她淡淡地說道,“我並不是很清楚這個名字所代表的含義,我隻知道……這個名字所代表的東西,奪走了我的父親。”
……
十幾分鐘後,伴隨著林文熙的講述,齊暃聽得越來越心驚肉跳。
簡單來說,林文熙的父親曾是一個生物醫藥方麵的巨頭,旗下有對應的集團與公司,家中財富和地位不言而喻,所以她本人也確實曾是標準的“大小姐”。
這配置有點像是托比馬奎爾版蜘蛛俠裡,他的好基友哈利,一樣的父親是科研富翁,自己是錦衣玉食富二代。
然而本來簡單平靜的白富美的中二病生活,被父親後來從事的一項研究打破了。
那項研究的名字是——“迪亞波羅之血”。
“在那之後,父親很少回家,即便是偶爾露麵,也不苟言笑,甚至我與他打招呼都得不到回應。他就像是……變了個人一樣。”
“那是什麼時候的事?”
“三年前……我當時還在上高三。”
“然後呢?”
“然後……某一天,在我回家的時候,我發現父親……死了。房間裡還有我母親的屍體,後來這件事還上了電視,新聞說調查結果是他們在爭吵時互相失手殺人,由此還引發了富人階層家庭問題的網絡討論。”

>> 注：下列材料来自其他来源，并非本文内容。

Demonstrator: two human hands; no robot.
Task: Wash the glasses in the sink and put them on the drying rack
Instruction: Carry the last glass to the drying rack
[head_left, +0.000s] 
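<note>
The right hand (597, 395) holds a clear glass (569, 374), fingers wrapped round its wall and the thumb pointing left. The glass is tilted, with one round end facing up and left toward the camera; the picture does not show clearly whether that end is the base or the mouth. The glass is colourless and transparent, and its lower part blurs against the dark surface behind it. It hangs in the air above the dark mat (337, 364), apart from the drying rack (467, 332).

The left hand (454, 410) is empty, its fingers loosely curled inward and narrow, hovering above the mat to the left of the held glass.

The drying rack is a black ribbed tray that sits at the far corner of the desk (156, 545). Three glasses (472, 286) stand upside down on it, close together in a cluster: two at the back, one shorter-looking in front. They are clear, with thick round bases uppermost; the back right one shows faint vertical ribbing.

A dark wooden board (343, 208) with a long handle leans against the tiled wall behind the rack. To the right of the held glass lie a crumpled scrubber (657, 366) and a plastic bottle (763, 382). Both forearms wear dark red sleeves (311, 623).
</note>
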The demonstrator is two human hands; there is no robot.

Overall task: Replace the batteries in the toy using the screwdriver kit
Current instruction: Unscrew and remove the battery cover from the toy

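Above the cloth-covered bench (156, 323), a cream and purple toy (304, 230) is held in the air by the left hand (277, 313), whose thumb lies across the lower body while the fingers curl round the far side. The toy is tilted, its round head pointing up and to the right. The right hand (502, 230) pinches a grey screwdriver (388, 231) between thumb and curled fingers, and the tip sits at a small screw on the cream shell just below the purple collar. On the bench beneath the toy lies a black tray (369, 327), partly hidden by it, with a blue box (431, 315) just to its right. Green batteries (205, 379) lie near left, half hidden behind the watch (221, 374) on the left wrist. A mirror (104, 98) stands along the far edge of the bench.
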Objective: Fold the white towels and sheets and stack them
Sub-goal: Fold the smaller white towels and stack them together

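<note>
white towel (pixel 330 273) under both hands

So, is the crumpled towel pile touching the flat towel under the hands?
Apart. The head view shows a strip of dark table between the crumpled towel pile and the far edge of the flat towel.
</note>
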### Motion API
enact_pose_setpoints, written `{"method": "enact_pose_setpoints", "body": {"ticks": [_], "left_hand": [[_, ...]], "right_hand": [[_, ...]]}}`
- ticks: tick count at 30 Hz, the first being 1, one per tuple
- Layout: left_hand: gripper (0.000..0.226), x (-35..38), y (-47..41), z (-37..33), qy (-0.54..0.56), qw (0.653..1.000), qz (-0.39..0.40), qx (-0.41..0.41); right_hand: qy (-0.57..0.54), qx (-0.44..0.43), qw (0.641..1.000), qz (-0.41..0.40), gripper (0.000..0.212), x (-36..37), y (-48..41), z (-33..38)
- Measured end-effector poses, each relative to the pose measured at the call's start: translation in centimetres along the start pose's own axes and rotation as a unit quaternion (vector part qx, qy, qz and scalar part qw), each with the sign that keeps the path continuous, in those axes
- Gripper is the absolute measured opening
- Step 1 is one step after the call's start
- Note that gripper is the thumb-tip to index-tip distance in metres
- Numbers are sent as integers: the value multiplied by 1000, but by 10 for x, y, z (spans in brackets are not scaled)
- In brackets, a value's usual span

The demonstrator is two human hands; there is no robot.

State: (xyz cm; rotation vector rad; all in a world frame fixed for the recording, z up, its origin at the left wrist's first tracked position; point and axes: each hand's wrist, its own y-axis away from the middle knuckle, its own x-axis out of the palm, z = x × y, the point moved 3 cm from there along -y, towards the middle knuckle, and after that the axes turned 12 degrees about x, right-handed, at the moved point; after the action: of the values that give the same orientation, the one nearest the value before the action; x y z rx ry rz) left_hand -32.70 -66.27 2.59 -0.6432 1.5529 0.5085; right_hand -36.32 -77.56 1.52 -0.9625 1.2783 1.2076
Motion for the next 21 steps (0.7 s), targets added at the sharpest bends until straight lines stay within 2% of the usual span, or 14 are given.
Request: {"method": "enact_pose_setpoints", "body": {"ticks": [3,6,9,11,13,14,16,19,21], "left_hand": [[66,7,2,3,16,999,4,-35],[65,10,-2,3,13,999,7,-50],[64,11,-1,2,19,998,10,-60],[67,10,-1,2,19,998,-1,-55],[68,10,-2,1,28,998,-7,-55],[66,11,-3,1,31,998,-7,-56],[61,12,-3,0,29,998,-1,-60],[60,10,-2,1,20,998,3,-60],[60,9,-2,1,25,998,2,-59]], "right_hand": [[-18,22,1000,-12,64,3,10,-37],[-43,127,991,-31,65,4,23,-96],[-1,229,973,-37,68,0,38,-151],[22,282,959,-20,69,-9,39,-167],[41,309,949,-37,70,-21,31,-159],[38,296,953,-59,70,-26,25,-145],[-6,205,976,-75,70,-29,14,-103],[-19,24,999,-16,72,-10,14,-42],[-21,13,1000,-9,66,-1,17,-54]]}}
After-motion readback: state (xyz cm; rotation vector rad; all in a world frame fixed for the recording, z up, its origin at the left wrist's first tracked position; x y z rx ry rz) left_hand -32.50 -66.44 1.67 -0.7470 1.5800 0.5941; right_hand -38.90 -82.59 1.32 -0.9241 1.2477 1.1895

林文熙平靜地說著,忽然咧嘴笑了笑,“很奇怪吧,我爸我媽高中時候就在一起了,是標準的模範情侶,模範夫婦,從沒吵過架。竟然互相殺死了對方,不是很有趣嗎?”
齊暃點點頭。
林文熙說的這個社會新聞他可沒聽過,也足以說明,他和林文熙確實並不來自同一個“地球”。
不過,後背也已經開始發冷了。
除了她老爸“死了”這一點跟原主有點不同之外,這個劇本聽起來跟李奧瑞克王的一家怎麼那麼像呢?
“那麼,你的能力又是怎麼回事?”
林文熙很輕微地歎了一口氣,卻沒有顯示出很強的情緒波動。不知道是因為講述或回憶這些事情,已經是一種習慣和麻木,還是她實則善於隱藏真實的情感。
“我畢竟不是布魯斯韋恩,爸媽死了之後,我繼承不了家裡的集團,幸好我也有個阿福,陪我離開了高譚市,我去了彆的城市,逃離那個事件的影響,隱姓埋名上了正常大學,假裝已經遺忘了這件事。”
林文熙把自己比作父母雙亡且有錢的蝙蝠俠布魯斯韋恩,倒也是精準的比喻,齊暃瞬間就聽懂了這個比方。
而她口中的管家阿福,想來就是老陳了。
顯然,林文熙也猜到他不需要過多解釋,自顧自地繼續講下去。
“但我不可能遺忘。我放棄了公司的控製權和多項財產收益權,換回了父親的大部分遺物,其中就有父親的筆記本電腦。憑借我對他的了解,我解鎖了他的密碼,找到了他的一些研究筆記。結果……嗬,有些奇幻。”
林文熙冷笑一聲,繼續說道。
“什麼迪亞波羅之血,什麼地獄之門,什麼世界之石的……簡直就是二流奇幻小說的天方夜譚。如果我不知道我爸真的是個研究員,我會以為他是寫小說的,或是做遊戲的,還是廉價手遊那種。”
齊暃露出認同地苦笑。
他明白林文熙的感覺。
要是把這一切當成遊戲來玩,他覺得是正常的。可如果在此之前,有誰告訴他,迪亞波羅要降臨人間了,人間就要變成地獄了!
他隻會反問對方:你這種症狀持續多久了?
“但是我的親眼所見和親身經曆由不得我不相信,還有……我通過某些渠道了解到官方的一些動向,他們確實是在‘準備’著,迎接與對抗那所謂‘地獄’的降臨。”
“官方?準備?”
“你看過靈氣複蘇類的小說嗎?就類似那種吧。他們認為,地獄降臨也會帶來人類的巨型。這既是人類的危機,也是人類的契機什麼的。還有個詞彙,涅什麼法雷?……我記不太清了。”
涅法雷姆?
奈非天?
這兩個名稱實則是一個東西,特指暗黑世界觀裡的“初代人類”。
而提及這個,就要從暗黑世界觀的整個曆史講起。
簡而言之就是,暗黑創世神性質的生命體名為阿努,有一天他想分離體內的善惡,最後成功將“惡”分離出去,形成了一條七頭魔龍塔薩梅特。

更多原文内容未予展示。